ACTION ITEM - Copy the data word for word, keeping every line.

SUPPLIED DATA START

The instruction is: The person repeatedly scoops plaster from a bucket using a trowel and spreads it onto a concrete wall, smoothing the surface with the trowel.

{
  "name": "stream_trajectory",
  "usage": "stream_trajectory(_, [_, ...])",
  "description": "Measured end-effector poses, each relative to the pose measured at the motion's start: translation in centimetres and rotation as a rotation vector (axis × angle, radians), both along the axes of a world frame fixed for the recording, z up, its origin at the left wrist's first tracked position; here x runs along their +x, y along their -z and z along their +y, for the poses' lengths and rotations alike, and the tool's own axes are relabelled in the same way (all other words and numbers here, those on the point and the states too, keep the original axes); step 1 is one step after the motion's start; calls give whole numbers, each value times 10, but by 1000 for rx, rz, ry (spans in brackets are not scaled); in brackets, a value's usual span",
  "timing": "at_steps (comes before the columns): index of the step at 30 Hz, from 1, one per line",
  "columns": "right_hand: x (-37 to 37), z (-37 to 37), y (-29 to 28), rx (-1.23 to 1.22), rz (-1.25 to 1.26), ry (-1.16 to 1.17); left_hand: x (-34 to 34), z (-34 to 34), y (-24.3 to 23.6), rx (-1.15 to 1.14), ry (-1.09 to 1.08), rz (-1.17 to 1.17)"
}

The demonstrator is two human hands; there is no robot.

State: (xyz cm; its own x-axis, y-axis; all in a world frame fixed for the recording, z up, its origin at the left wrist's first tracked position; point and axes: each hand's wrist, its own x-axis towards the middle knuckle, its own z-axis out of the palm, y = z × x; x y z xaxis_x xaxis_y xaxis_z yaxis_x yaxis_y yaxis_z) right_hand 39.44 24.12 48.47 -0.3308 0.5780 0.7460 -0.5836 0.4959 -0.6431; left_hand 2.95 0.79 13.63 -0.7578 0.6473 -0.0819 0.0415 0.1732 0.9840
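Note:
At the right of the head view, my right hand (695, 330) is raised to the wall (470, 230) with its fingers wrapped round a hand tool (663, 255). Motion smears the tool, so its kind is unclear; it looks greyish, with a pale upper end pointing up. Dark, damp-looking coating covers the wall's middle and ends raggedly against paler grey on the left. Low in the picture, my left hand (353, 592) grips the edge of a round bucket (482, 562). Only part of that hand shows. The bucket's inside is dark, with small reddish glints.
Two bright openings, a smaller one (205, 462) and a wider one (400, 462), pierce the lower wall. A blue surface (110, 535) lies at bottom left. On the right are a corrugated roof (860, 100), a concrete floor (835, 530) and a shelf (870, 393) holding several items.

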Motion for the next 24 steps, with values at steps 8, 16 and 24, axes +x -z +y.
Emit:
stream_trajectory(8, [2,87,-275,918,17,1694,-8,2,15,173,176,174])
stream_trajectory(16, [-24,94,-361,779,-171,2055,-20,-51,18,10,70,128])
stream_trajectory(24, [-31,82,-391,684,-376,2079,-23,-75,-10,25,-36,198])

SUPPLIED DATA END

RESULT OF THE TASK -
The instruction is: The person repeatedly scoops plaster from a bucket using a trowel and spreads it onto a concrete wall, smoothing the surface with the trowel.

{
  "name": "stream_trajectory",
  "usage": "stream_trajectory(_, [_, ...])",
  "description": "Measured end-effector poses, each relative to the pose measured at the motion's start: translation in centimetres and rotation as a rotation vector (axis × angle, radians), both along the axes of a world frame fixed for the recording, z up, its origin at the left wrist's first tracked position; here x runs along their +x, y along their -z and z along their +y, for the poses' lengths and rotations alike, and the tool's own axes are relabelled in the same way (all other words and numbers here, those on the point and the states too, keep the original axes); step 1 is one step after the motion's start; calls give whole numbers, each value times 10, but by 1000 for rx, rz, ry (spans in brackets are not scaled); in brackets, a value's usual span",
  "timing": "at_steps (comes before the columns): index of the step at 30 Hz, from 1, one per line",
  "columns": "right_hand: x (-37 to 37), z (-37 to 37), y (-29 to 28), rx (-1.23 to 1.22), rz (-1.25 to 1.26), ry (-1.16 to 1.17); left_hand: x (-34 to 34), z (-34 to 34), y (-24.3 to 23.6), rx (-1.15 to 1.14), ry (-1.09 to 1.08), rz (-1.17 to 1.17)"
}

The demonstrator is two human hands; there is no robot.

State: (xyz cm; its own x-axis, y-axis; all in a world frame fixed for the recording, z up, its origin at the left wrist's first tracked position; point and axes: each hand's wrist, its own x-axis towards the middle knuckle, its own z-axis out of the palm, y = z × x; x y z xaxis_x xaxis_y xaxis_z yaxis_x yaxis_y yaxis_z) right_hand 39.44 24.12 48.47 -0.3308 0.5780 0.7460 -0.5836 0.4959 -0.6431; left_hand 2.95 0.79 13.63 -0.7578 0.6473 -0.0819 0.0415 0.1732 0.9840
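Note:
At the right of the head view, my right hand (695, 330) is raised to the wall (470, 230) with its fingers wrapped round a hand tool (663, 255). Motion smears the tool, so its kind is unclear; it looks greyish, with a pale upper end pointing up. Dark, damp-looking coating covers the wall's middle and ends raggedly against paler grey on the left. Low in the picture, my left hand (353, 592) grips the edge of a round bucket (482, 562). Only part of that hand shows. The bucket's inside is dark, with small reddish glints.
Two bright openings, a smaller one (205, 462) and a wider one (400, 462), pierce the lower wall. A blue surface (110, 535) lies at bottom left. On the right are a corrugated roof (860, 100), a concrete floor (835, 530) and a shelf (870, 393) holding several items.
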
Motion for the next 24 steps, with values at steps 8, 16 and 24, axes +x -z +y.
Emit:
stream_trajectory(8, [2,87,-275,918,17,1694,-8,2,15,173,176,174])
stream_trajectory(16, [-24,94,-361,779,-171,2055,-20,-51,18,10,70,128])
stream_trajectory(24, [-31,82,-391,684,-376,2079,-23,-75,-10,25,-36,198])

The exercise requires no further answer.